Andrew Henrotin is a lifelong educator who has specialized in college preparation and college counseling over the last two decades. He earned a bachelor’s degree from the University of California, Berkeley, a Master’s degree in Education Curriculum from … [Read More About the Author]
As college admissions become more competitive (Stanford and Harvard have acceptance rates near 5%), and the majority of applicants to such selective schools have 4.0’s and nearly perfect test scores, the college essay (or personal statement) has perhaps become the most important part of a student’s application. The numbers speak for themselves: however, the essay and its personal and subjective nature give applicants a distinct opportunity to show themselves as more than a transcript and a test score—someone unique.
While colleges are placing such a premium on the essay, many admissions officers are underwhelmed by what they are reading. Failed chances to stand out have become a major source of frustration. “It’s a shame that highly qualified and accomplished students aren’t willing or able to express themselves through their writing,” explains one Ivy League admissions officer. “We know our applicants work well in the classroom and at the exam table, but we want to know if they think and write well. We want them to stand out through their personal stories.”
So, how do students AVOID MISSING OUT on this critical opportunity? Based on feedback and recommendations from admissions counselors at the nation’s most selective colleges and universities, here’s how.
Answer the question. Read the prompt and answer it. When in doubt, always refer to the prompt. Every word, every sentence, and every paragraph should relate to and address the prompt. Stay focused on the prompt. Don’t get off track.
Write about something that has meaning to YOU. Be authentic. Get personal. The reality is admissions people read a lot of boring essays. The primary reason is students don’t write about subjects/topics that interest themselves. If the writer is bored and uninspired, it’s quite likely the reader will be as well. Regardless of your subject’s simplicity or complexity, you must have sincere interest in and passion about it. Johns Hopkins University published a sample of Essays That Worked, and here were some of the topics: My Height; Playing 20 Questions; Ambidexterity; A Blue Armchair. Readers sense the significance of your subject/topic by the way you write about it. It is impossible to spark interest in something if you the writer don’t SHOW it. And, a summary of a resume or high school activities is not interesting to anyone!
Keep it simple. Students (and parents) get caught up in trying to write the perfect essay. There is no such thing. In fact, the more you try to impress colleges with big words (never use a word you don’t the meaning of) and trying to sound intelligent, the more watered down and boring your writing/story becomes. Also, be careful whom you share your writing. The more viewpoints and suggestions you receive, the more confusing the writing process becomes. A qualified editor is a must, but as far as the subject goes, trust yourself.
Use anecdotes (especially in your introduction). Show, don’t tell. Demand the reader’s attention from the start with a real-life moment, incident, or experience. Avoid beginning your essay with a narration about yourself, which is most likely things they already know from your application. Use the most interesting part of your story as your introduction. Don’t lose the reader’s attention right from the start. Anecdotes (examples and stories) allow readers to see what you are trying to say, rather than simply explaining it to them. Use details and specifics, show what things look like, what they feel like, what you see and hear. Don’t tell the reader you enjoy traveling. Show the reader a detailed travel moment, incident, or experience.

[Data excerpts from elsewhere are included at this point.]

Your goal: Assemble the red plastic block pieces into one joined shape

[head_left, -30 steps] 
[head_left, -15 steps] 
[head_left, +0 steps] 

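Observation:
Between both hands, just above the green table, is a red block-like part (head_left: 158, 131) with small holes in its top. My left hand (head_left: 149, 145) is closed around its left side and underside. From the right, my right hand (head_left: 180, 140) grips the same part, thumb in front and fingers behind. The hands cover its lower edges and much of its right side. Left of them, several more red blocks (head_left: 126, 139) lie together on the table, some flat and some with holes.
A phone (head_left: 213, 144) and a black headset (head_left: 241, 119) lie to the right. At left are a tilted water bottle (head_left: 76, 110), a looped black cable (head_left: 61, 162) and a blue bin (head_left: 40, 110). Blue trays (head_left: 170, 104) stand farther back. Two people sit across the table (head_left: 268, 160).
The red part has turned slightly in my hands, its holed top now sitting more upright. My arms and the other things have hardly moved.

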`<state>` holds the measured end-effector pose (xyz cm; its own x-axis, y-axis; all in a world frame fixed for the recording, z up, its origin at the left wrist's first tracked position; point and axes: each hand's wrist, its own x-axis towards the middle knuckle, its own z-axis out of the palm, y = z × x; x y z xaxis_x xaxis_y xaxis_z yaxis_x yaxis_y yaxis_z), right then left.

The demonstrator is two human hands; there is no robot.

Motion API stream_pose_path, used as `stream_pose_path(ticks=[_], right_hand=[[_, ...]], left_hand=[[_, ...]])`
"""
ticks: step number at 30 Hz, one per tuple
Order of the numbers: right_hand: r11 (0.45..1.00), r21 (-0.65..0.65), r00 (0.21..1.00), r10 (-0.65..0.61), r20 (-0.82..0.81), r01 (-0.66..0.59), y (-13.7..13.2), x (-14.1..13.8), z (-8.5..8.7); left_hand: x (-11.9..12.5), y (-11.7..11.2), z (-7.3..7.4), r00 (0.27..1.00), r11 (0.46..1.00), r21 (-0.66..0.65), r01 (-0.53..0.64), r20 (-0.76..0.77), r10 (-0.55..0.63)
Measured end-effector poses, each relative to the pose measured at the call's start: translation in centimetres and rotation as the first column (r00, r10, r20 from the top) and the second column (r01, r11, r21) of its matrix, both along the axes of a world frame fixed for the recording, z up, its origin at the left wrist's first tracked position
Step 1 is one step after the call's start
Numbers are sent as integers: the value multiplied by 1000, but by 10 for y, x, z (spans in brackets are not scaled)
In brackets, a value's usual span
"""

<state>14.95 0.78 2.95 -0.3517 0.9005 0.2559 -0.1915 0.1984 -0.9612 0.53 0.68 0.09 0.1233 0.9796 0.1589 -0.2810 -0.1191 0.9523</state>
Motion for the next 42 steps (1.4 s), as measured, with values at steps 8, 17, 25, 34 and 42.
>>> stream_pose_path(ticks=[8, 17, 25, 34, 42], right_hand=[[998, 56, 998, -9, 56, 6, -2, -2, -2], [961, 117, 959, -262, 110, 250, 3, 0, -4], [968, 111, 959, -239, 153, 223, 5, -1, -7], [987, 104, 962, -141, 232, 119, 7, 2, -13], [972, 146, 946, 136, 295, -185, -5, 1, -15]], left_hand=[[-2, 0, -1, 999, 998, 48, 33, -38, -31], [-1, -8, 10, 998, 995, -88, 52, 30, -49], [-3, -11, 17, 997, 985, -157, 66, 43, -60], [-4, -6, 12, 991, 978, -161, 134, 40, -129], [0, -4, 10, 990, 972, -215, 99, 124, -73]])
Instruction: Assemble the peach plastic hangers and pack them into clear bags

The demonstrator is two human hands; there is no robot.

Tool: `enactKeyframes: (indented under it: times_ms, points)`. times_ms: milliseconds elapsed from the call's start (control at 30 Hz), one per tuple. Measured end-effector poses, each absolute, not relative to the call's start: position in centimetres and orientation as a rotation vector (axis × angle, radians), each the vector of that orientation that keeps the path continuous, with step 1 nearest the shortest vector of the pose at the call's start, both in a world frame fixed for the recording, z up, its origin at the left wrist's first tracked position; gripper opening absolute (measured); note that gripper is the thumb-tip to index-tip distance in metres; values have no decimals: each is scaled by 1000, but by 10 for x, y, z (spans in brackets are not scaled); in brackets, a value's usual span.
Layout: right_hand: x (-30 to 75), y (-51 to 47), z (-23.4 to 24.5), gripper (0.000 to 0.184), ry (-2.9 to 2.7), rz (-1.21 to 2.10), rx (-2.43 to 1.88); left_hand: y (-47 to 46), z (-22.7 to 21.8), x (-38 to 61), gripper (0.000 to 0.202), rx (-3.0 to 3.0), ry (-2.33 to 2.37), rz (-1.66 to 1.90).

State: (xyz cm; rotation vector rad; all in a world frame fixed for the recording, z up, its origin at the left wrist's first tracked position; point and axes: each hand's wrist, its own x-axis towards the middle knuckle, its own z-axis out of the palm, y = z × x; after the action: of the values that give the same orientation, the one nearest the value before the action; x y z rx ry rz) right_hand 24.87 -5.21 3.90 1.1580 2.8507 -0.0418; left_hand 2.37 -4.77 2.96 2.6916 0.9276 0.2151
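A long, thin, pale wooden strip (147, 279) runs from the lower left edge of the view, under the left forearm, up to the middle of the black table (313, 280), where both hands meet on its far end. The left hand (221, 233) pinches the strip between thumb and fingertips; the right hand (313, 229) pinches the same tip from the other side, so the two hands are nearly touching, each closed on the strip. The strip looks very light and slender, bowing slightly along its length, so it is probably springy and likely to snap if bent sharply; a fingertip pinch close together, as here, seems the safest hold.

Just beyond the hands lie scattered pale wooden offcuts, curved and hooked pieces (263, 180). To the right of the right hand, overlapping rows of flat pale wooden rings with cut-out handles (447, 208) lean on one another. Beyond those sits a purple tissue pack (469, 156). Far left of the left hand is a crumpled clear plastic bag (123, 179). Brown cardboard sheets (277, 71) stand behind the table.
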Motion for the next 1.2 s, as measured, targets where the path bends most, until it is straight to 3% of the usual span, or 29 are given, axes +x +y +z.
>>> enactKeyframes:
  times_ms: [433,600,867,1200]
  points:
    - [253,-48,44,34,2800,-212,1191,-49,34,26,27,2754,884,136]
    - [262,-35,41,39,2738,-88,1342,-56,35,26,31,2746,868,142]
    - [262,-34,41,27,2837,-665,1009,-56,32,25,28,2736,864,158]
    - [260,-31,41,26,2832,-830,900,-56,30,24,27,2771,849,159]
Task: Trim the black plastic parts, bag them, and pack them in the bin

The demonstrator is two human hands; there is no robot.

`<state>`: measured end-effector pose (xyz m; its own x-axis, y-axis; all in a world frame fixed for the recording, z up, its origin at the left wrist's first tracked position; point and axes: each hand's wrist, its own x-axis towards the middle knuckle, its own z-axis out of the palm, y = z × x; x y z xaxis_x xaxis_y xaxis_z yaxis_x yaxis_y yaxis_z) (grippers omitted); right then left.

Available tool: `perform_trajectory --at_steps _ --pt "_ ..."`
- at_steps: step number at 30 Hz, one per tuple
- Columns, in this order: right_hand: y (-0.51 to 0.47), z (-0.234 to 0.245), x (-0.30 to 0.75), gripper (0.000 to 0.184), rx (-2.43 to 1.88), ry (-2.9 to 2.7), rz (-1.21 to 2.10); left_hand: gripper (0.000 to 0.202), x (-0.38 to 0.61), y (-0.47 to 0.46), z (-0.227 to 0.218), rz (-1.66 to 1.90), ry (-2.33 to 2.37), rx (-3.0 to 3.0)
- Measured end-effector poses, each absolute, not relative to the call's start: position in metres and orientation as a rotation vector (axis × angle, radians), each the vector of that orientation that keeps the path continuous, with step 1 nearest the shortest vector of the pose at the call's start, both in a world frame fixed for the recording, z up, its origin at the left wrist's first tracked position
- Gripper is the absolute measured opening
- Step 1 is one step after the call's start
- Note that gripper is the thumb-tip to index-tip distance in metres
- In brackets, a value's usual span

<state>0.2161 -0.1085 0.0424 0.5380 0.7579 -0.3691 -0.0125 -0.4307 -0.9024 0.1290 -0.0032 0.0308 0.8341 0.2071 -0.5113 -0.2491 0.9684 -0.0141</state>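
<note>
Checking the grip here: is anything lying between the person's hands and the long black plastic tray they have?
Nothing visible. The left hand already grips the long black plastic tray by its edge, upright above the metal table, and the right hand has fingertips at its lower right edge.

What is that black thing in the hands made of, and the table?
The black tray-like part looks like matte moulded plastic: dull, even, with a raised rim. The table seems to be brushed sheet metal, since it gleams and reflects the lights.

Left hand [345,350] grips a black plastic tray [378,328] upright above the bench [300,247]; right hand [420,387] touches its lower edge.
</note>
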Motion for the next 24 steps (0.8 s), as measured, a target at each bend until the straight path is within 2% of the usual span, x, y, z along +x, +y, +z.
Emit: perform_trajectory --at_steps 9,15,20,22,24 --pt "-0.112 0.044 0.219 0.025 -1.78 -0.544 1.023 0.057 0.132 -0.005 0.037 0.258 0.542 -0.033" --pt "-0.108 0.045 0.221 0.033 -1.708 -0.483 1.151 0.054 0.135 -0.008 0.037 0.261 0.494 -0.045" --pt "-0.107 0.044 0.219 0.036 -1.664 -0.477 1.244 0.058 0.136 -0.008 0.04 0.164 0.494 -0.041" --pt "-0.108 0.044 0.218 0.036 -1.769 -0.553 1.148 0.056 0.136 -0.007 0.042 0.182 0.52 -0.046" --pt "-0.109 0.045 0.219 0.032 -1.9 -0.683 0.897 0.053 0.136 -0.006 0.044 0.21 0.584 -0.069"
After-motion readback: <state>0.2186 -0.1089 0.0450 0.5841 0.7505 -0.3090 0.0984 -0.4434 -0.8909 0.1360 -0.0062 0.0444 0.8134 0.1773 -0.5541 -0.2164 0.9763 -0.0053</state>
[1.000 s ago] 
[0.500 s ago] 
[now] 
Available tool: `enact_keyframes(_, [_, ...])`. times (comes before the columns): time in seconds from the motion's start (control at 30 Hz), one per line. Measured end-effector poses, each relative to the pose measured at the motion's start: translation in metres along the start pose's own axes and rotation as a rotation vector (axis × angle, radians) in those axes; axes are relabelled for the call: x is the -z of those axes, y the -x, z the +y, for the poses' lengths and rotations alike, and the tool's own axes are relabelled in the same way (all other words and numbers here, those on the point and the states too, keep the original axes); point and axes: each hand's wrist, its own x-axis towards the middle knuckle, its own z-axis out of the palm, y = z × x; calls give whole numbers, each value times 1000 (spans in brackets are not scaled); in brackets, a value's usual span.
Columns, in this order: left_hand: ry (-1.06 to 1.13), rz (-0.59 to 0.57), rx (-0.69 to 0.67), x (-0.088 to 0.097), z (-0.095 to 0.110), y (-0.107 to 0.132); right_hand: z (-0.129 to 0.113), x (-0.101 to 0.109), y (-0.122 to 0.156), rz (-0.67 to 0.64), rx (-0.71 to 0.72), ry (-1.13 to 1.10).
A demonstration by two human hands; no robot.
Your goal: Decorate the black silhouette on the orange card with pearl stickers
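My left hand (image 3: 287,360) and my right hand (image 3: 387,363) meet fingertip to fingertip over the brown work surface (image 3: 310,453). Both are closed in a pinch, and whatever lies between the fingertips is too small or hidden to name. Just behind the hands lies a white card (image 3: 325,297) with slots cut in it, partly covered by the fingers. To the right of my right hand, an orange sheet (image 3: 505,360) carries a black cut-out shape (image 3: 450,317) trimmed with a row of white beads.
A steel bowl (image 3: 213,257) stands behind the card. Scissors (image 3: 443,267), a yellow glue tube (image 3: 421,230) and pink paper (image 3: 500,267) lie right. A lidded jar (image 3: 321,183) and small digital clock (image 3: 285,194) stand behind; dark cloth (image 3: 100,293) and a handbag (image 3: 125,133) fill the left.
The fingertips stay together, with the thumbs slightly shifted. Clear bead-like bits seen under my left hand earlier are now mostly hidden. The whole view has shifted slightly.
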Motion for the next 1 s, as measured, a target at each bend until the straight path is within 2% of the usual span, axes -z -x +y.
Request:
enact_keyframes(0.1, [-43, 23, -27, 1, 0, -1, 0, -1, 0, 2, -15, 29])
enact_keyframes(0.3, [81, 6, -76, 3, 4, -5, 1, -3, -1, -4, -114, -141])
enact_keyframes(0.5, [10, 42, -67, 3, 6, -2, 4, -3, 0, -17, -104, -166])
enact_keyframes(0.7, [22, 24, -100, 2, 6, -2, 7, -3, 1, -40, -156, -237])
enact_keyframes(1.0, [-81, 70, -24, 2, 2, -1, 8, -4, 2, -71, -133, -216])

Begin the writing process early and write many drafts. Stay organized. Good essay writing isn’t a one-night, quick-fix endeavor. The process—brainstorming, outlining, writing, editing, revising—takes A LOT of time. Therefore, it is essential to familiarize yourself with the writing prompts at least a month before the submission deadline. As soon as you know the essay prompts you are going to address, establish a timeline to follow throughout the writing process and keep track of deadlines. Then write. And edit. And revise. And write. And edit. And revise. Find a capable writer (TTL counselor) to help with edits and revisions. When you’re finished, your final draft should be your fifth or sixth version.
Remember, you are unique, and you have one chance to show it!